Monday, April 16, 2007

Yom Hashoah

Israel's Holocaust Memorial Day, Yom Hashoah, is on a different date than that commemorated by most of the international community, including now the UN, US and the EU. They prefer to commemorate the day when Allied forces liberated the Aushwitz Death camp, the largest concentration camp in German-occupied Europe, where ca. 1.6 million people (mostly Jews) were murdered!
Originally the date in Israel was chosen to commemorate the uprising in the Warsaw Ghetto, an act of unparalleled bravery by the remainder of the Ghetto defenders, but since this was on Pesach the date was moved to a week after Pesach, and the date of Nisan 27 in the Hebrew calendar was chosen as a National commemoration, that falls this year on April 15.
The day is actually called "Holocaust Martyr's and Heroe's Memorial Day" and includes commemoration of those individuals and groups who defied the Nazis and their accomplices throughout Europe in their inhuman, sadistic and deliberate genocidal murder of Jewish men, women and children.
Recently I saw a report on the granddaughter of Heinrich Himmler visiting Auschwitz. She was appropriately sorrowful, how could her own grandfather have done this? But, even though the youth of Germany is now supposedly changed, they manage to tranform their anti-Semitism into anti-Israelism. In principle, many of them have not changed. If Israel is an "illegitimate" and "apartheid" state, as the left in Europe and elsewhere claim, so much easier to support the irrational murder of 6 million Israelis.
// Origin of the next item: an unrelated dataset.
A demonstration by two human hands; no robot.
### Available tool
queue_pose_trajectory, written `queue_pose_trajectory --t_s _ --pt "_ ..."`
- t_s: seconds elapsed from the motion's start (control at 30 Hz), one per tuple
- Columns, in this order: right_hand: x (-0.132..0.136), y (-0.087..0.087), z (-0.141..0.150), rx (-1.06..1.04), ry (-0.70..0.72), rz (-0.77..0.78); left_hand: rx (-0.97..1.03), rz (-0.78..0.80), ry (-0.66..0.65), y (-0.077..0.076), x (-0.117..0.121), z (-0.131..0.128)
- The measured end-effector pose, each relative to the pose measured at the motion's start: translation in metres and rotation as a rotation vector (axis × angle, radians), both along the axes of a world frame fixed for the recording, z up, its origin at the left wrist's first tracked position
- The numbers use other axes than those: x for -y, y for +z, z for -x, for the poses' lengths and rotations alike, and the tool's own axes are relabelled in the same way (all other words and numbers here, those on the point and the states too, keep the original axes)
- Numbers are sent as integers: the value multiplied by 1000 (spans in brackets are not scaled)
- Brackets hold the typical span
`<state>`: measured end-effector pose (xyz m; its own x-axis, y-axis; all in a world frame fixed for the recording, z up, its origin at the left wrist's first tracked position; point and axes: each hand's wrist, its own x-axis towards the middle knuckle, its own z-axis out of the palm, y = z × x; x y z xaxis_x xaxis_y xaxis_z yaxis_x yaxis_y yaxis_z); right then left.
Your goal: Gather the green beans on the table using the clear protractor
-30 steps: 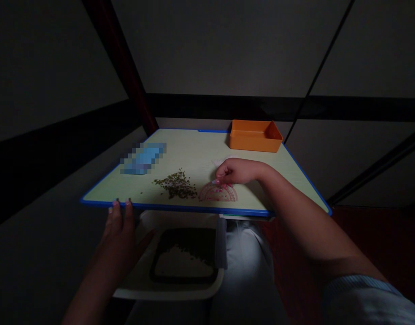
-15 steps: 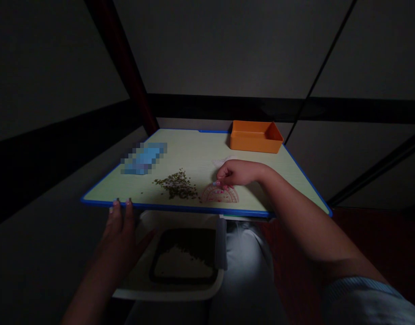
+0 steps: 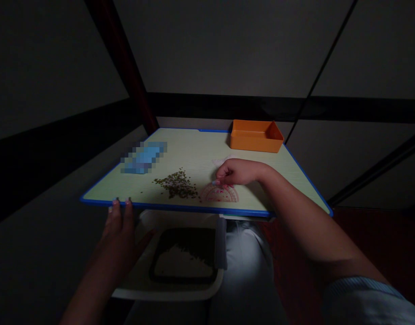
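A pile of small dark green grains (image 3: 178,185) lies near the front of a pale green table (image 3: 194,153) with a blue rim. My right hand (image 3: 235,172) rests on the table just right of the pile, its fingers pinched on the top of a pink half-round protractor (image 3: 219,193) that lies flat. My left hand (image 3: 121,235) is below the table's front edge, holding the left side of a white tray (image 3: 180,289) on my lap; the tray's dark well holds more grains. Its fingertips reach the table rim.
An orange box (image 3: 255,135) stands at the table's far right corner. A blurred blue object (image 3: 143,157) lies at the left of the table. Dark wall panels rise behind; my pale trouser leg (image 3: 248,257) shows under the table.
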<state>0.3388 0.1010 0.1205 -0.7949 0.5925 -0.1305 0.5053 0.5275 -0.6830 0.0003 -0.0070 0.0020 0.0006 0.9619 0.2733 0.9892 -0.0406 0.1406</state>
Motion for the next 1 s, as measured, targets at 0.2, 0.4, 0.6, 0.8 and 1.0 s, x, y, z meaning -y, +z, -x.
queue_pose_trajectory --t_s 0.2,0.4,0.6,0.8,1.0 --pt "-1 1 -1 8 -35 -29 -11 17 9 2 1 -2" --pt "-2 -3 1 25 -8 5 -4 13 8 2 1 -1" --pt "-1 -6 3 -4 24 47 3 10 1 3 2 -4" --pt "0 -5 4 -15 32 79 10 42 23 7 2 -4" --pt "-1 -5 4 3 29 57 11 24 11 5 0 -5"
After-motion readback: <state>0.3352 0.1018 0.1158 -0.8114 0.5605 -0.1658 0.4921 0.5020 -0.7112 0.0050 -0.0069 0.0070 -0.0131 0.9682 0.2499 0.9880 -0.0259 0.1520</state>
The only difference is the acceptance by the world of Israel as a legitimate state and ultimately the IDF.
The papers and media include accounts of the survival and sagas of many of those Holocaust survivors who live in Israel, some 80,000 of them now as they age and die off. Its nice that most of them have grandchildren and great-grandchildren living in Israel. But, the disturbing news is that Israeli Governments have not been very solicitous of them, and have only recently begun enacting laws to protect them and see that they all receive basic food and medical support. There are complaints that the social workers who provide this support are demeaning to them, just as were many in countries in Europe, requiring them to show their injuries and detail when and where they were beaten, injured, etc. Why do such people in Israel show so little sympathy?
A new phenomenon has been discovered, that some "righteous gentiles" who saved the lives of Jews during the Holocaust, have come to live in Israel (98, of whom 43 are still alive), some because they were rejected by their local communities after WWII. Some were incarcerated in prisons or camps because of their activities and in some cases members of their familiers were murdered. The Knesset has also extended to them the rights of Jewish survivors, including Israeli citizenship.
Perhaps the most distiurbing news about the Holocaust is that some British schools have removed teaching about the Holocaust from their curriculum because of complaints from Muslim student's parents. Can you imagine the fuss if Jewish children asked that Islam be removed form the curriculum because it upsets them? What can Muslim parents possibly gain by this kind of narrow mindedness and exhibition of hatred. May it never happen to them.Tonite (Sunday) there will be many commemorations in Israel, including the National one at Yad Vashem in Jerusalem, and at most synagogues. The Vatican representative to Israel is the first diplomat to refuse to attend the ceremony in Jerusalem, because of a caption under the photo of Pope Pius XII at Yad Vashem. It states that Pius XII never issued a public condemnation of the Nazi massacres of Jews, which is one reason why John Cornwell's authoritative book about him is entitled "Hitler's Pope." It seems to me that they protest too much!
Whatever you do or don't do on this memorial day, remember the dead and sufferers of the Holocaust and make it known that it really happened.